### TO DO
The data should be restated word for word, in full.

### DATASET EXCERPT
§ §

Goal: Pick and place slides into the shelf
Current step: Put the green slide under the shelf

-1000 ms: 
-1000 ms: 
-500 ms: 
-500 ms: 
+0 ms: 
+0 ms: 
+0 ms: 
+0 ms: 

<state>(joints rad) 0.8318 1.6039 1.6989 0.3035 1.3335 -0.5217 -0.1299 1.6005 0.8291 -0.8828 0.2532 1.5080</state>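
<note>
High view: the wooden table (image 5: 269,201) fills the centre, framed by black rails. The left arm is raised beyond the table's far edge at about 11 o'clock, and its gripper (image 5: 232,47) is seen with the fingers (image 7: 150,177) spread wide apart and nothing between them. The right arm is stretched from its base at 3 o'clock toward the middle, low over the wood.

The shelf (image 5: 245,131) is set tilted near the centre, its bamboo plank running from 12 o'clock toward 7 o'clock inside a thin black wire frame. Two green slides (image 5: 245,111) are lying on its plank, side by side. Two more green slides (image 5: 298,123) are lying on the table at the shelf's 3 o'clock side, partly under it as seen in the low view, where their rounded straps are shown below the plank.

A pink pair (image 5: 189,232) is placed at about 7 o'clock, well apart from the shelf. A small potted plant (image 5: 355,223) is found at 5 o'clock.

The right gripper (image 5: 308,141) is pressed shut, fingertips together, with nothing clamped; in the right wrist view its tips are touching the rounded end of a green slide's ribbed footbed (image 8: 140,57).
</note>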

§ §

### THE COMPLETED TASK
Goal: Pick and place slides into the shelf
Current step: Put the green slide under the shelf

-1000 ms: 
-1000 ms: 
-500 ms: 
-500 ms: 
+0 ms: 
+0 ms: 
+0 ms: 
+0 ms: 

<state>(joints rad) 0.8318 1.6039 1.6989 0.3035 1.3335 -0.5217 -0.1299 1.6005 0.8291 -0.8828 0.2532 1.5080</state>
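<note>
High view: the wooden table (image 5: 269,201) fills the centre, framed by black rails. The left arm is raised beyond the table's far edge at about 11 o'clock, and its gripper (image 5: 232,47) is seen with the fingers (image 7: 150,177) spread wide apart and nothing between them. The right arm is stretched from its base at 3 o'clock toward the middle, low over the wood.

The shelf (image 5: 245,131) is set tilted near the centre, its bamboo plank running from 12 o'clock toward 7 o'clock inside a thin black wire frame. Two green slides (image 5: 245,111) are lying on its plank, side by side. Two more green slides (image 5: 298,123) are lying on the table at the shelf's 3 o'clock side, partly under it as seen in the low view, where their rounded straps are shown below the plank.

A pink pair (image 5: 189,232) is placed at about 7 o'clock, well apart from the shelf. A small potted plant (image 5: 355,223) is found at 5 o'clock.

The right gripper (image 5: 308,141) is pressed shut, fingertips together, with nothing clamped; in the right wrist view its tips are touching the rounded end of a green slide's ribbed footbed (image 8: 140,57).
</note>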

That is the complete answer.